Pour l'heure, ces intempéries ont fait au moins 53 morts et des dizaines d'autres sont portées disparues, a annoncé mercredi (16 juin) la police.
Des milliers d'habitants sont toujours bloqués après les glissements de terrain et les inondations. Dans les zones les plus touchées, les routes étaient envahies par des torrents de boue, après les plus importantes précipitations depuis des dizaines d'années qui se sont abattues sur l'extrémité sud-est du pays, à la frontière avec la Birmanie.
Des milliers de personnes ont trouvé refuge dans des écoles ou des abris servant habituellement en cas de cyclones, leurs maisons ayant été emportées ou endommagées par les précipitations.
Au moins 48 personnes sont mortes mardi dans le district de Cox's Bazaar, selon la police. Dans le district de Bandarban Hill, 5 personnes ont été tuées dans des glissements de terrain. Selon le centre national de vigilance météorologique, la majeure partie du sud-est a subi de fortes précipitations mardi, avec par endroits jusqu'à 24,2 centimètres d'eau.

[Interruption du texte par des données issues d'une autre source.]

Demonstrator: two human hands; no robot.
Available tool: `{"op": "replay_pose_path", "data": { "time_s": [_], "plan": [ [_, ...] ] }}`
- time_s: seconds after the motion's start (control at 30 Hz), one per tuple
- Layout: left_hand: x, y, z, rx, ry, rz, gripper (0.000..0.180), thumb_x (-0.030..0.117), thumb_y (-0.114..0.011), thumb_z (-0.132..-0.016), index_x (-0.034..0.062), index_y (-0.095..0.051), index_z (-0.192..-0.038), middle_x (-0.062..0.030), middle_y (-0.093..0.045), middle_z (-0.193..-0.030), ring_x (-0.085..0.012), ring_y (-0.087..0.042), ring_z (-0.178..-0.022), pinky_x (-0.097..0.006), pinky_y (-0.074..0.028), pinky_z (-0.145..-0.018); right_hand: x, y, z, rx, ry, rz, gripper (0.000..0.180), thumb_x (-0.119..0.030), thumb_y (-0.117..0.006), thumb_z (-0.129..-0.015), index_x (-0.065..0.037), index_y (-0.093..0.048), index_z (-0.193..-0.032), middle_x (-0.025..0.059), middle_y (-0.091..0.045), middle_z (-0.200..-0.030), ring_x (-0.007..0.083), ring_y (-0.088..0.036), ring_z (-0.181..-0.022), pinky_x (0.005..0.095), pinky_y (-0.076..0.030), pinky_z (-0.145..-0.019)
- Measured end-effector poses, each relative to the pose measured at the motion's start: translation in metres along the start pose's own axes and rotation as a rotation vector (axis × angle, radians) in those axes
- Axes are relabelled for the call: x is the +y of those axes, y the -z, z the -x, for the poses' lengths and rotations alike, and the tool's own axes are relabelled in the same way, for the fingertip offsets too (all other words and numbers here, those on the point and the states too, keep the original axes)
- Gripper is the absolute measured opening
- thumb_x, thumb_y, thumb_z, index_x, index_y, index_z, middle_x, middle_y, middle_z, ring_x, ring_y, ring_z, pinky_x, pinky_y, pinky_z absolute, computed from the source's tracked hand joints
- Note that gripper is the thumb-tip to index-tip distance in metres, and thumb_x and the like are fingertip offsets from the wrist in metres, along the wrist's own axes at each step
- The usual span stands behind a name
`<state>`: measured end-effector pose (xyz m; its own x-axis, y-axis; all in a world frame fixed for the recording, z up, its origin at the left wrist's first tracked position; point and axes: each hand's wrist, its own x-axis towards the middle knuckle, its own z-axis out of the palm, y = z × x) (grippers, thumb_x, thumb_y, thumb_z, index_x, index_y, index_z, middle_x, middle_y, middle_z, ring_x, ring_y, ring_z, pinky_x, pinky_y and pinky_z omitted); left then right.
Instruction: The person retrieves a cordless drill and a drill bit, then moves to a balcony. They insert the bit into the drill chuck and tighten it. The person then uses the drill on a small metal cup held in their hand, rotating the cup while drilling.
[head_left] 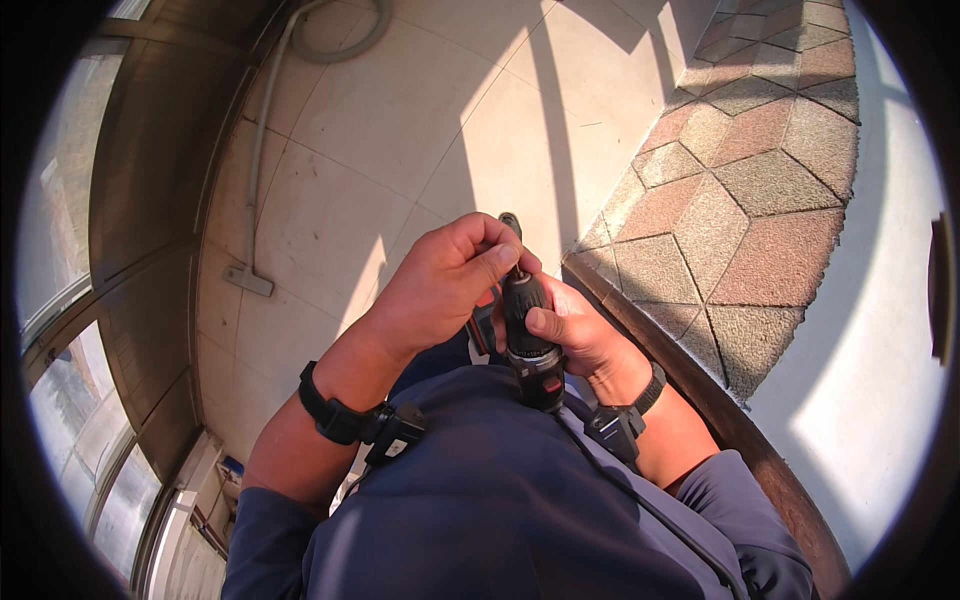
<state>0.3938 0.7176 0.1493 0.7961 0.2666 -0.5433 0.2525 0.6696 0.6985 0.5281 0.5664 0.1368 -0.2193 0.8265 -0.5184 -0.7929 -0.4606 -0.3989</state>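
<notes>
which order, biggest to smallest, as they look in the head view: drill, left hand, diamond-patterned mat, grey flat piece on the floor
1. Diamond-patterned mat, clearly largest
2. Left hand
3. Drill, partly covered by the hands
4. Grey flat piece, though farther away

The chuck (524,300) of your drill (543,385) looks like matt plastic, ribbed; its collar (533,358), shiny metal. You wear a shirt (450,490) of smooth, matt cloth and fabric-like straps (318,396), also matt. Mat (770,190): rough pile. Ledge (722,437): dull, wood-like. Floor tiles (380,90): smooth. Hose (254,165): smooth plastic, by appearance.
</notes>
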Motion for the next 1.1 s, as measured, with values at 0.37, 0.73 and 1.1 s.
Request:
{"op": "replay_pose_path", "data": {
  "time_s": [0.37, 0.73, 1.1],
  "plan": [
    [-0.009, 0.01, 0.01, 0.121, -0.045, 0.124, 0.019, 0.018, -0.051, -0.108, 0.0037, -0.063, -0.111, -0.0073, -0.07, -0.102, -0.015, -0.063, -0.1, -0.033, -0.049, -0.095, -0.004, -0.008, 0.002, 0.169, -0.036, 0.202, 0.053, -0.006, -0.077, -0.084, 0.001, -0.049, -0.128, 0.0069, -0.06, -0.106, 0.0147, -0.063, -0.092, 0.0305, -0.052, -0.084],
    [0.011, -0.022, 0.028, 0.154, -0.047, -0.9, 0.066, 0.064, -0.071, -0.086, -0.0013, -0.068, -0.093, -0.0177, -0.068, -0.086, -0.0345, -0.067, -0.079, -0.041, -0.053, -0.071, -0.007, -0.026, 0.007, 0.375, 0.083, 0.639, 0.063, 0.002, -0.077, -0.078, 0.0, -0.046, -0.133, 0.0065, -0.061, -0.11, 0.0127, -0.059, -0.103, 0.0298, -0.052, -0.086],
    [0.057, -0.047, -0.001, 0.107, -0.165, -0.954, 0.055, 0.054, -0.073, -0.089, 0.0005, -0.062, -0.081, -0.0123, -0.064, -0.072, -0.0234, -0.062, -0.067, -0.037, -0.049, -0.062, -0.056, -0.057, 0.035, 0.468, 0.23, 0.879, 0.027, -0.026, -0.071, -0.084, -0.002, -0.064, -0.094, 0.0081, -0.064, -0.07, 0.0201, -0.065, -0.066, 0.0352, -0.052, -0.062]
  ]
}}
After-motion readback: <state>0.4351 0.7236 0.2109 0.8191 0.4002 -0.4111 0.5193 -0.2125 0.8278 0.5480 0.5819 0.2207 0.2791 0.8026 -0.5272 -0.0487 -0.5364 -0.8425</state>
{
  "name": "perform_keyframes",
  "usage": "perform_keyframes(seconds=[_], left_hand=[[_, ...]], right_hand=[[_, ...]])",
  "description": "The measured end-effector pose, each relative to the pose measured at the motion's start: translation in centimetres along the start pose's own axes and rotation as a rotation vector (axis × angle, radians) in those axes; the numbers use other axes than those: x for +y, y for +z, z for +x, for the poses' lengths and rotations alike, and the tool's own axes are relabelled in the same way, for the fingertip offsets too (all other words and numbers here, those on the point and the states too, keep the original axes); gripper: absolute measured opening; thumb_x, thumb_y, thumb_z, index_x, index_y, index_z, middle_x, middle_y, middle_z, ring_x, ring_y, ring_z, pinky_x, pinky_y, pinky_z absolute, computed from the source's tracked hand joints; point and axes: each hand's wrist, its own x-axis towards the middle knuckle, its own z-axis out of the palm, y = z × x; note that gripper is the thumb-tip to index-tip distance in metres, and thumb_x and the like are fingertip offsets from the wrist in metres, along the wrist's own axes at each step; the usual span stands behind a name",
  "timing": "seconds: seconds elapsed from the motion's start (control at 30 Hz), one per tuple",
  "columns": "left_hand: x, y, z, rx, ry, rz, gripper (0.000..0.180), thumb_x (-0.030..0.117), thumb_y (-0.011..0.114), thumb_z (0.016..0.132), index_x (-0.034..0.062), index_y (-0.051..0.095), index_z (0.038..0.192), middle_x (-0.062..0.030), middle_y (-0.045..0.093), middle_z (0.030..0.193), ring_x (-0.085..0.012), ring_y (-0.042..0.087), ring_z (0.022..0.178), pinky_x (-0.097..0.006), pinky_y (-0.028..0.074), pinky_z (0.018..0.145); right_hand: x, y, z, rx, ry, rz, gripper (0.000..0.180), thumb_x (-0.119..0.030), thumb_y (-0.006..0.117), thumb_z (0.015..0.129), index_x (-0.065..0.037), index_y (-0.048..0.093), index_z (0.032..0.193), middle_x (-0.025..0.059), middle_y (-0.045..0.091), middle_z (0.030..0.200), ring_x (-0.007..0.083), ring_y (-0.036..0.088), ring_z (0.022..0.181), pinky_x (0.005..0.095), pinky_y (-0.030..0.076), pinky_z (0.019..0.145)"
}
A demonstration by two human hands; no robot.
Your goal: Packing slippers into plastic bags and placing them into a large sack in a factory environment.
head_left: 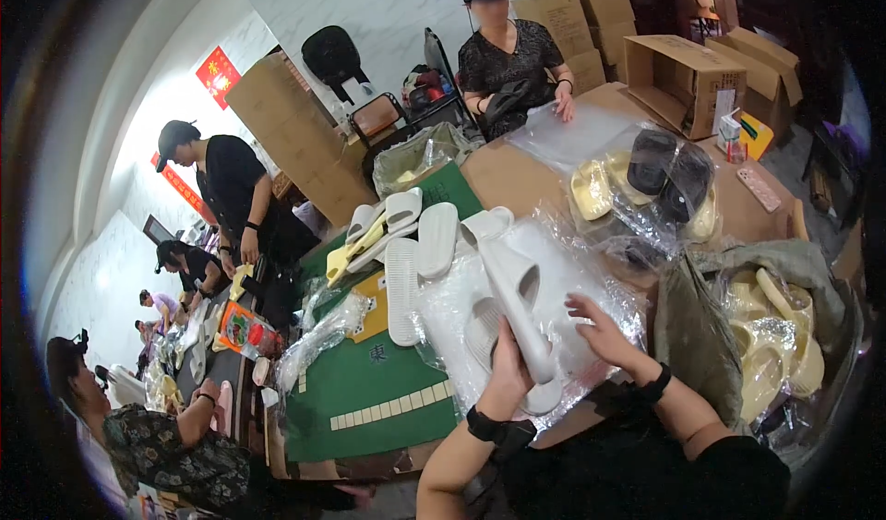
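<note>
Just below the frame's centre, my left hand has its fingers wrapped round a white slide sandal, held upright over a clear plastic bag on the table. My right hand lies spread and flat on the film, holding nothing. I judge the sandal light, rubbery and slightly bendy, best gripped by sole or strap; the bag looks slippery. More white sandals lie upper left.

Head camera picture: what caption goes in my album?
Left hand grips a white slipper while the right hand touches clear plastic bags.
</note>
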Motion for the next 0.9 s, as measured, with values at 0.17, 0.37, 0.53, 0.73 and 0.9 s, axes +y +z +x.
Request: perform_keyframes(seconds=[0.17, 0.37, 0.53, 0.73, 0.9], left_hand=[[-1.2, 1.6, -0.4, 0.070, 0.161, 0.172, 0.032, 0.031, 0.047, 0.094, 0.0023, 0.045, 0.108, -0.0100, 0.054, 0.111, -0.0243, 0.055, 0.102, -0.039, 0.048, 0.085], [-2.5, 1.8, -1.7, 0.125, 0.373, 0.463, 0.031, 0.014, 0.049, 0.092, 0.0018, 0.036, 0.118, -0.0108, 0.053, 0.111, -0.0197, 0.055, 0.101, -0.031, 0.047, 0.083], [-3.7, 1.5, -3.2, -0.267, 0.289, 1.055, 0.026, 0.012, 0.050, 0.092, 0.0049, 0.048, 0.117, -0.0079, 0.051, 0.115, -0.0155, 0.051, 0.106, -0.027, 0.042, 0.089], [-2.3, -1.6, -7.7, 0.003, 0.771, 1.712, 0.030, 0.011, 0.059, 0.083, 0.0028, 0.051, 0.111, -0.0163, 0.046, 0.120, -0.0295, 0.045, 0.113, -0.035, 0.041, 0.090], [-0.7, -7.1, -8.0, 0.300, 0.894, 2.037, 0.029, 0.009, 0.056, 0.081, -0.0025, 0.049, 0.107, -0.0257, 0.046, 0.115, -0.0415, 0.042, 0.111, -0.049, 0.035, 0.092]], right_hand=[[-3.2, -0.5, -1.0, 0.112, -0.056, 0.169, 0.047, -0.012, 0.046, 0.091, -0.012, 0.033, 0.136, 0.0115, 0.034, 0.137, 0.0213, 0.045, 0.112, 0.0338, 0.037, 0.095], [-4.8, -0.5, -2.3, 0.043, -0.132, -0.151, 0.057, -0.013, 0.055, 0.085, -0.010, 0.031, 0.137, 0.0149, 0.040, 0.132, 0.0254, 0.045, 0.115, 0.0343, 0.036, 0.097], [-2.1, 0.5, -1.1, 0.093, 0.102, 0.020, 0.066, -0.012, 0.059, 0.081, -0.003, 0.026, 0.138, 0.0145, 0.045, 0.127, 0.0209, 0.046, 0.114, 0.0320, 0.038, 0.095], [0.0, -2.2, -1.1, 0.046, 0.257, 0.371, 0.056, -0.007, 0.058, 0.080, 0.002, 0.038, 0.132, 0.0103, 0.055, 0.116, 0.0157, 0.055, 0.100, 0.0253, 0.044, 0.086], [2.2, -1.2, -0.4, 0.209, -0.081, -0.436, 0.046, -0.018, 0.064, 0.079, -0.011, 0.052, 0.123, 0.0232, 0.042, 0.130, 0.0354, 0.039, 0.121, 0.0393, 0.034, 0.099]])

L'une des pires zones affectées, Teznaf, est située à la frontière de la Birmanie, là où vivent des dizaines de milliers de réfugiés de la minorité ethnique birmane de confession musulmane, les Rohingyas.
Le saviez-vous ?
Les Rohingyas sont décrits par les Nations unies comme l'une des minorités ethniques les plus persécutées au monde. En Birmanie, ils sont environ 700.000.
Les glissements de terrain sont fréquents dans les régions vallonnées mais déboisées du sud-est du Bangladesh, où vivent des milliers de familles pauvres en dépit des avertissements des autorités liés au risque de catastrophes naturelles. Le pays qui compte plus de 200 rivières souvent sujettes à des crues, est l'un des plus peuplés de la planète.